> [WHAT TO PRODUCE]:
Each record below must come back exactly as written; its pictures must not.

(DATA FOR THIS EXERCISE begins)

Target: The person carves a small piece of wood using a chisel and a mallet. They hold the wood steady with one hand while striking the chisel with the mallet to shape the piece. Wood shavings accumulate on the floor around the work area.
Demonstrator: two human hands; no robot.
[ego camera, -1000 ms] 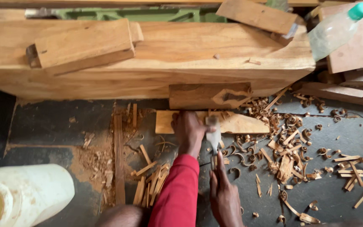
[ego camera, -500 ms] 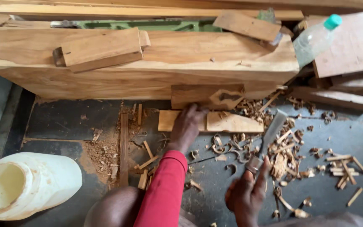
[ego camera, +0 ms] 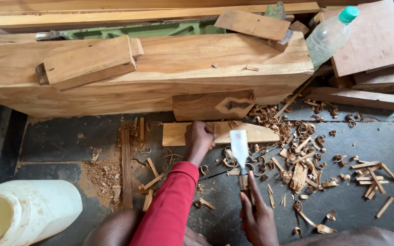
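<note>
A long red sleeve (ego camera: 169, 205) is worn on the left arm, of plain smooth cloth, ending in a narrow hemmed cuff at the wrist. The left hand (ego camera: 200, 138) is bare. The right hand (ego camera: 257, 217) is bare, no sleeve seen at its wrist. Bare knees are seen at the near edge.

A flat board (ego camera: 220, 133) lies on the floor (ego camera: 60, 141) before a thick beam (ego camera: 160, 77); shavings (ego camera: 306, 155) spread to its right, a jug (ego camera: 23, 212) at the near-left corner.
</note>
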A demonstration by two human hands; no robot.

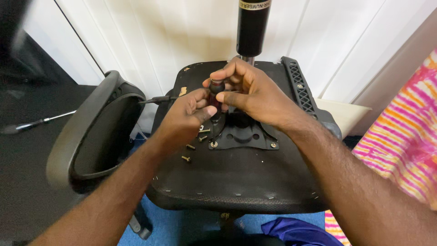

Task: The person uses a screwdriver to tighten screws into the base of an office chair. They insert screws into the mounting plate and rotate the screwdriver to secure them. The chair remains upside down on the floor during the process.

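Screwdriver (215, 98) | left hand (186, 116), right hand (248, 91) both clamped on handle | tip hard to see

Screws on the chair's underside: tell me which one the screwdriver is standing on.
The screw at the metal plate's front-left corner, directly under the screwdriver held by both hands. The loose screws lie on the seat to its left.

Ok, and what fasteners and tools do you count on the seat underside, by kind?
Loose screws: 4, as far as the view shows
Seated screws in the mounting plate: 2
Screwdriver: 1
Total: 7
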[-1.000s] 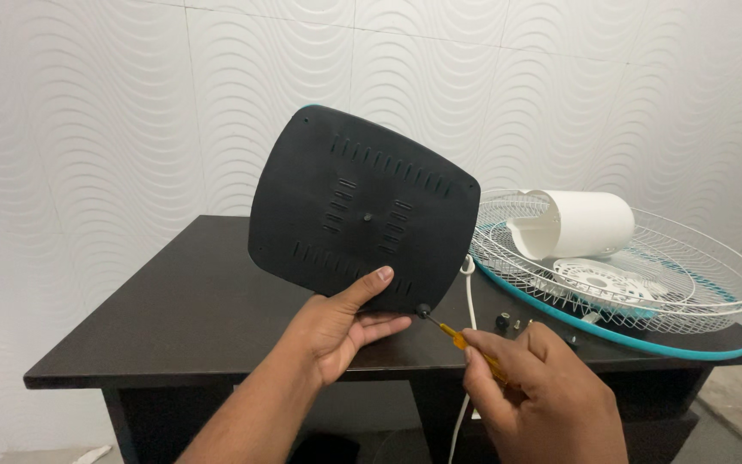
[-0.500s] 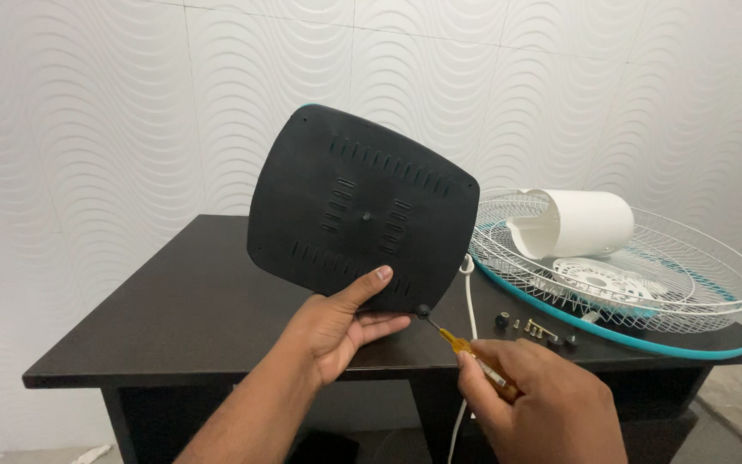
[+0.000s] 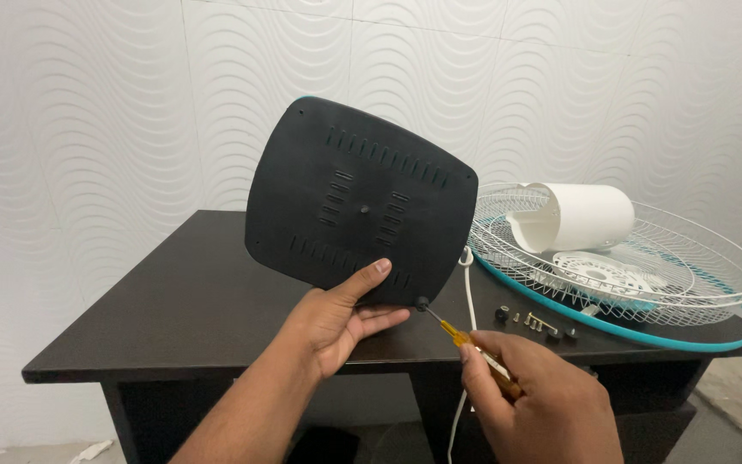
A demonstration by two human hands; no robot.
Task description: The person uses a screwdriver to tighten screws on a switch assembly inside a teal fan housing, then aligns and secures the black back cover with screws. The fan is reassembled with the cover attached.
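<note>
- Head view shows the black base plate (image 3: 361, 202) held upright above the dark desk (image 3: 173, 301), underside facing the camera, tilted slightly to the right.
- Compared with a second ago, the plate sits in almost the same spot and the screwdriver (image 3: 474, 344) tip remains at the screw hole on the plate's lower right corner; the right hand has slid a little lower and further right, so more of the yellow shaft shows. I judge the work at that corner screw to be ongoing, not finished.
- Left hand (image 3: 337, 318) grips the plate's bottom edge, thumb pressed up on the underside, fingers wrapped behind it, forearm rising from the lower left.
- Right hand (image 3: 543, 399) is closed around the screwdriver's handle, the tool angled up and left toward the corner, wrist low at the frame's bottom edge.
- Beside it on the desk lie small screws and fittings (image 3: 536, 320), a white cord (image 3: 469, 283), and a white wire fan guard (image 3: 646, 275) with a teal rim carrying a white motor housing (image 3: 581, 215).
</note>
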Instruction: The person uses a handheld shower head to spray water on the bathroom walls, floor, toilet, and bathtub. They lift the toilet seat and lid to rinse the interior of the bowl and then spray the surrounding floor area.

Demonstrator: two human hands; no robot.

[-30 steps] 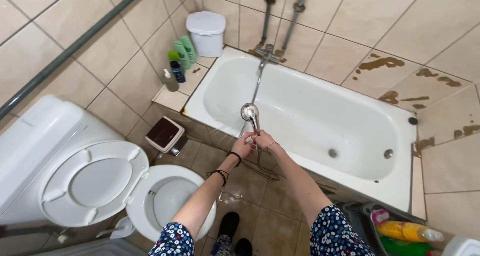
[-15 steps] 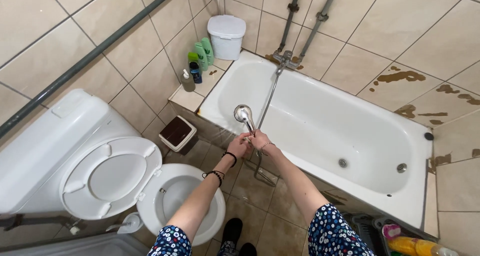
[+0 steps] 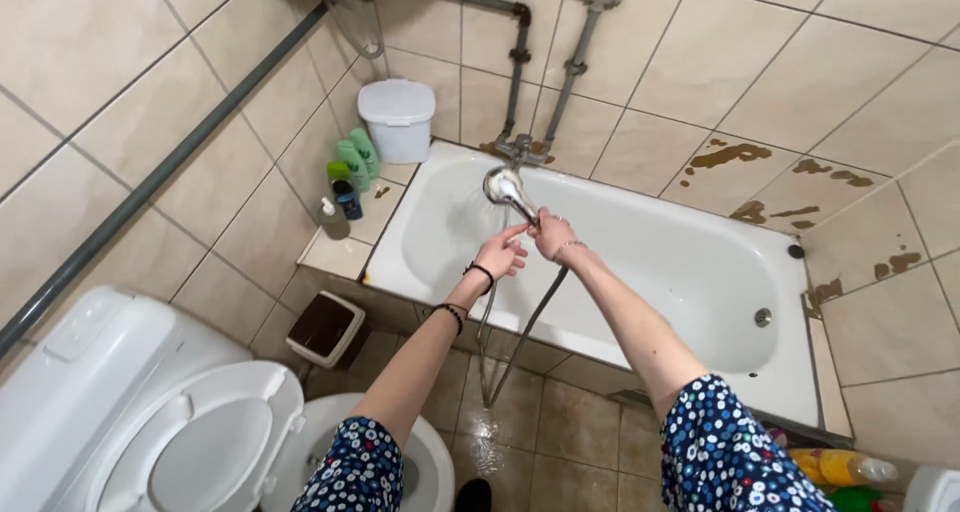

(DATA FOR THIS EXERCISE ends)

> [ANSWER SPACE]:
Target: The person carves a small piece of wood using a chisel and a mallet. They hold the wood steady with one hand while striking the chisel with the mallet to shape the piece. Wood shavings accumulate on the floor around the work area.
Demonstrator: two human hands; no robot.
[ego camera, -1000 ms] 
[ego camera, -500 ms] 
[ego camera, +0 ms] 
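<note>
A long red sleeve (ego camera: 169, 205) is worn on the left arm, of plain smooth cloth, ending in a narrow hemmed cuff at the wrist. The left hand (ego camera: 200, 138) is bare. The right hand (ego camera: 257, 217) is bare, no sleeve seen at its wrist. Bare knees are seen at the near edge.

A flat board (ego camera: 220, 133) lies on the floor (ego camera: 60, 141) before a thick beam (ego camera: 160, 77); shavings (ego camera: 306, 155) spread to its right, a jug (ego camera: 23, 212) at the near-left corner.
</note>
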A demonstration by two human hands; no robot.


Task: The person uses a screwdriver to tighten screws into the base of an office chair. They insert screws into the mounting plate and rotate the screwdriver to secure them. The chair remains upside down on the floor during the process.

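Screwdriver (215, 98) | left hand (186, 116), right hand (248, 91) both clamped on handle | tip hard to see

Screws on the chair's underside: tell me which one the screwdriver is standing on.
The screw at the metal plate's front-left corner, directly under the screwdriver held by both hands. The loose screws lie on the seat to its left.

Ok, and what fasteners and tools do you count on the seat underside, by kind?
Loose screws: 4, as far as the view shows
Seated screws in the mounting plate: 2
Screwdriver: 1
Total: 7
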[-1.000s] 
[-0.500s] 
[+0.000s] 
A demonstration by two human hands; no robot.
Task description: The person uses a screwdriver to tighten screws on a switch assembly inside a teal fan housing, then aligns and secures the black back cover with screws. The fan is reassembled with the cover attached.
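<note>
- Head view shows the black base plate (image 3: 361, 202) held upright above the dark desk (image 3: 173, 301), underside facing the camera, tilted slightly to the right.
- Compared with a second ago, the plate sits in almost the same spot and the screwdriver (image 3: 474, 344) tip remains at the screw hole on the plate's lower right corner; the right hand has slid a little lower and further right, so more of the yellow shaft shows. I judge the work at that corner screw to be ongoing, not finished.
- Left hand (image 3: 337, 318) grips the plate's bottom edge, thumb pressed up on the underside, fingers wrapped behind it, forearm rising from the lower left.
- Right hand (image 3: 543, 399) is closed around the screwdriver's handle, the tool angled up and left toward the corner, wrist low at the frame's bottom edge.
- Beside it on the desk lie small screws and fittings (image 3: 536, 320), a white cord (image 3: 469, 283), and a white wire fan guard (image 3: 646, 275) with a teal rim carrying a white motor housing (image 3: 581, 215).
</note>
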Instruction: The person uses a handheld shower head to spray water on the bathroom walls, floor, toilet, and bathtub. They lift the toilet seat and lid to rinse the interior of the bowl and then spray the surrounding floor area.

Demonstrator: two human hands; no robot.

[-30 steps] 
[-15 steps] 
[+0 steps] 

No further output is needed here.